#### MATERIAL PROVIDED
##########

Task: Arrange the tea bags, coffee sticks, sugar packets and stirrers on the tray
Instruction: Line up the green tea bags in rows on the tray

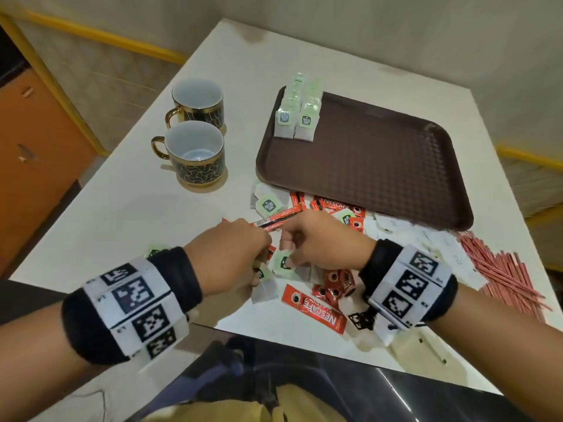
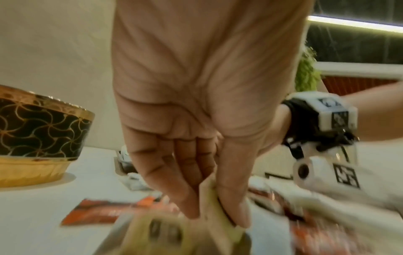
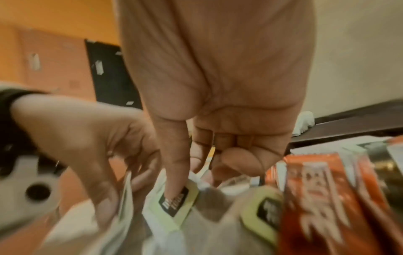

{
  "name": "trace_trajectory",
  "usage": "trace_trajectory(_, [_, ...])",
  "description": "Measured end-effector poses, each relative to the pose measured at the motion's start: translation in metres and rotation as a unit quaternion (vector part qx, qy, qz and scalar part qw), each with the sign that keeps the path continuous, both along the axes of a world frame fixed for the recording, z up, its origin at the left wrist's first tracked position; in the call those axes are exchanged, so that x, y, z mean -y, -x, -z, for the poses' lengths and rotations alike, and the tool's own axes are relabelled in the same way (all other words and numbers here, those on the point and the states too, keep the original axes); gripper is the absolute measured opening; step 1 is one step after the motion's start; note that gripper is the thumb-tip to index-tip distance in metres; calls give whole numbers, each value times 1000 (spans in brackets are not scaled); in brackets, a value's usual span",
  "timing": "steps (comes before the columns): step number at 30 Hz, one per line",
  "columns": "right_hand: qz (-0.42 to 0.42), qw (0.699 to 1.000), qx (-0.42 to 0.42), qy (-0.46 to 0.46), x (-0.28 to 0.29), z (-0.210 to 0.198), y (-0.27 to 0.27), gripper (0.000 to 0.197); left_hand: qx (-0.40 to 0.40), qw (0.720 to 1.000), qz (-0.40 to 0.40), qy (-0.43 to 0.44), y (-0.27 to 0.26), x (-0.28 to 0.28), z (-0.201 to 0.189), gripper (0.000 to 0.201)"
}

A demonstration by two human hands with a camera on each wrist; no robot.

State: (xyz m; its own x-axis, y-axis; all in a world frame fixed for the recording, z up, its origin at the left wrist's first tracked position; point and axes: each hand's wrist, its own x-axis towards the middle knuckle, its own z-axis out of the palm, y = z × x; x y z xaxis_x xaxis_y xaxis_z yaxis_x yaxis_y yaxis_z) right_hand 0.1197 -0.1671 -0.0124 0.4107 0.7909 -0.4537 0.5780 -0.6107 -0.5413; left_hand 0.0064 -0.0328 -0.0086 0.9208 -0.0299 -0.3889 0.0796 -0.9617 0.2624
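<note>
A brown tray (image 1: 380,166) lies on the white table, with two rows of green-tagged tea bags (image 1: 297,117) at its far left corner. In front of the tray is a loose pile of tea bags, red coffee sticks (image 1: 313,309), white sugar packets (image 1: 426,239) and red stirrers (image 1: 502,269). Over the pile's near side, my left hand (image 1: 259,269) (image 2: 216,215) pinches a tea bag (image 1: 263,277) (image 2: 207,198) between thumb and fingers. My right hand (image 1: 288,260) (image 3: 187,181) pinches another tea bag (image 1: 283,264) (image 3: 172,207) by its tag, close beside the left.
Two black-and-gold cups (image 1: 195,153) (image 1: 198,102) stand to the left of the tray. The stirrers lie near the table's right edge. The table's front edge (image 1: 274,336) runs just below my wrists.
</note>
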Motion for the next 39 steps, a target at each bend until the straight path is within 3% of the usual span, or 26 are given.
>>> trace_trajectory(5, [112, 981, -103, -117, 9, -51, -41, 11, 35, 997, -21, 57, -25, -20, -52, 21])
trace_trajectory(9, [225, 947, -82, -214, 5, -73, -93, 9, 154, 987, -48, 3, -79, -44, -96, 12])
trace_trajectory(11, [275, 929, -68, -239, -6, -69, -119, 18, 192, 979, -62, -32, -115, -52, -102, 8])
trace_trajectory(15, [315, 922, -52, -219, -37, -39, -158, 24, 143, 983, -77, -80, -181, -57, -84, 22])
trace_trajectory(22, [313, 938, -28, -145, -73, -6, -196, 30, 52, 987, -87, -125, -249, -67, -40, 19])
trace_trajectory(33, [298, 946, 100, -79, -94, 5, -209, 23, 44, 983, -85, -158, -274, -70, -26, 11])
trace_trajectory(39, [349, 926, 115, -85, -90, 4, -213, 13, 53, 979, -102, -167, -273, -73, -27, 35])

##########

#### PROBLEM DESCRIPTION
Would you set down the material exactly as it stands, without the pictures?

#### FINAL ANSWER
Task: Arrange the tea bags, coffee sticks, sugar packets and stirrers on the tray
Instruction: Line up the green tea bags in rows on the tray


{
  "name": "trace_trajectory",
  "usage": "trace_trajectory(_, [_, ...])",
  "description": "Measured end-effector poses, each relative to the pose measured at the motion's start: translation in metres and rotation as a unit quaternion (vector part qx, qy, qz and scalar part qw), each with the sign that keeps the path continuous, both along the axes of a world frame fixed for the recording, z up, its origin at the left wrist's first tracked position; in the call those axes are exchanged, so that x, y, z mean -y, -x, -z, for the poses' lengths and rotations alike, and the tool's own axes are relabelled in the same way (all other words and numbers here, those on the point and the states too, keep the original axes); gripper is the absolute measured opening; step 1 is one step after the motion's start; note that gripper is the thumb-tip to index-tip distance in metres; calls give whole numbers, each value times 1000 (spans in brackets are not scaled); in brackets, a value's usual span",
  "timing": "steps (comes before the columns): step number at 30 Hz, one per line",
  "columns": "right_hand: qz (-0.42 to 0.42), qw (0.699 to 1.000), qx (-0.42 to 0.42), qy (-0.46 to 0.46), x (-0.28 to 0.29), z (-0.210 to 0.198), y (-0.27 to 0.27), gripper (0.000 to 0.197); left_hand: qx (-0.40 to 0.40), qw (0.720 to 1.000), qz (-0.40 to 0.40), qy (-0.43 to 0.44), y (-0.27 to 0.26), x (-0.28 to 0.28), z (-0.201 to 0.189), gripper (0.000 to 0.201)"
}

A demonstration by two human hands with a camera on each wrist; no robot.

State: (xyz m; its own x-axis, y-axis; all in a world frame fixed for the recording, z up, its origin at the left wrist's first tracked position; point and axes: each hand's wrist, its own x-axis towards the middle knuckle, its own z-axis out of the palm, y = z × x; x y z xaxis_x xaxis_y xaxis_z yaxis_x yaxis_y yaxis_z) right_hand 0.1197 -0.1671 -0.0124 0.4107 0.7909 -0.4537 0.5780 -0.6107 -0.5413; left_hand 0.0064 -0.0328 -0.0086 0.9208 -0.0299 -0.3889 0.0796 -0.9617 0.2624
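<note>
A brown tray (image 1: 380,166) lies on the white table, with two rows of green-tagged tea bags (image 1: 297,117) at its far left corner. In front of the tray is a loose pile of tea bags, red coffee sticks (image 1: 313,309), white sugar packets (image 1: 426,239) and red stirrers (image 1: 502,269). Over the pile's near side, my left hand (image 1: 259,269) (image 2: 216,215) pinches a tea bag (image 1: 263,277) (image 2: 207,198) between thumb and fingers. My right hand (image 1: 288,260) (image 3: 187,181) pinches another tea bag (image 1: 283,264) (image 3: 172,207) by its tag, close beside the left.
Two black-and-gold cups (image 1: 195,153) (image 1: 198,102) stand to the left of the tray. The stirrers lie near the table's right edge. The table's front edge (image 1: 274,336) runs just below my wrists.
</note>
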Motion for the next 39 steps, a target at each bend until the straight path is within 3% of the usual span, or 26 are given.
>>> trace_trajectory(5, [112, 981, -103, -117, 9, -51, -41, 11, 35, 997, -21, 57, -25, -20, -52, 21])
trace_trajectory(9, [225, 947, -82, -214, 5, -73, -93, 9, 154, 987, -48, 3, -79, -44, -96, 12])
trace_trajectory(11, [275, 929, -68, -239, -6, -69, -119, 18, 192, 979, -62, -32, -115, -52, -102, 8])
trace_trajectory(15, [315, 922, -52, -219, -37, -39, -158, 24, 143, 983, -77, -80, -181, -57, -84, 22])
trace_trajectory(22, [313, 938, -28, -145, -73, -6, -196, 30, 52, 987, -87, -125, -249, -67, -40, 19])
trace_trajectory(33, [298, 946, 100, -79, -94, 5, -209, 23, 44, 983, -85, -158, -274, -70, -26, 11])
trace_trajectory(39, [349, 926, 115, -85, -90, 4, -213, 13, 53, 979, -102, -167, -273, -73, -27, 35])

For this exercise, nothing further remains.